CS 298-2
Theory Seminar

Nir Ailon
Princeton University

Aggregating Inconsistent Information: Ranking and Clustering

Monday, August 29, 2005
4pm-5pm
The Wozniak Lounge on the fourth floor of Soda Hall


A ranking of n web pages is to be chosen from outputs of k search
engines. How do we choose one ranking minimizing the "disagreement"
with the k rankings?

A clustering of n genes is to be chosen from outputs of k clustering
algorithms. How do we choose one clustering minimizing the
"disagreement" with the k clusterings?

These information aggregation problems date back to as early as 1785,
when the French philosopher Condorcet considered voting systems where
each voter chooses a full ranking of a set of candidates. Recently,
their computational aspects have been studied.
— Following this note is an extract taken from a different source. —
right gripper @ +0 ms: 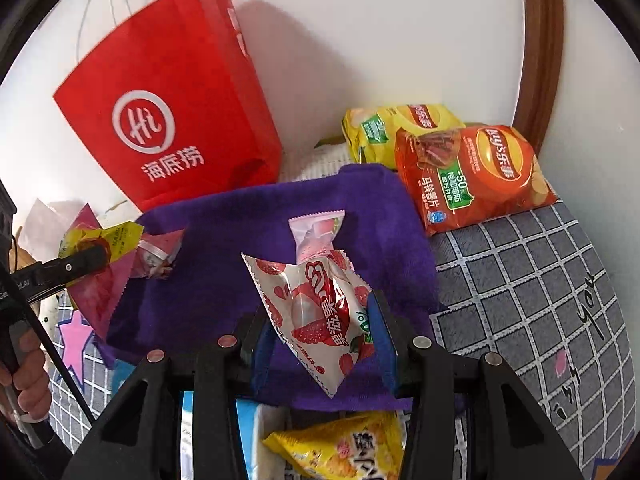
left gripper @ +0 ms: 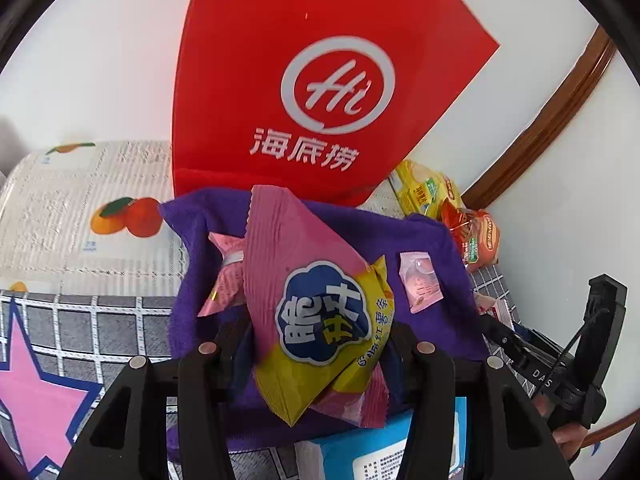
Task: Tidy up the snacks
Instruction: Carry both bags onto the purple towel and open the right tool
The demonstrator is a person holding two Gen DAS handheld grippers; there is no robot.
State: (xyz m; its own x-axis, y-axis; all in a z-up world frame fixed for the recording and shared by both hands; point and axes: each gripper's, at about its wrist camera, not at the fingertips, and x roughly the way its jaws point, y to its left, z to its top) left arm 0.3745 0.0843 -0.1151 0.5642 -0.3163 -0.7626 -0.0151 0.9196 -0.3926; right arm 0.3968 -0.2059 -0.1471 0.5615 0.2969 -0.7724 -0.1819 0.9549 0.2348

In this talk, I will describe new algorithms improving on the best known
approximation ratios for both the ranking and the clustering problems
with respect to a standard measure of disagreement. I will also discuss
related graph theoretic optimization problems, known as the minimum
feedback arc set in tournaments and the correlation clustering in
complete graphs. Additionally, I will show that the problem of finding
a minimum feedback arc set in tournaments has no poly-time algorithm,
assuming NP is not contained in BPP. This almost settles a
long-standing conjecture of Bang-Jensen and Thomassen, that the problem
is NP-hard.

This is joint work with Moses Charikar and Alantha Newman.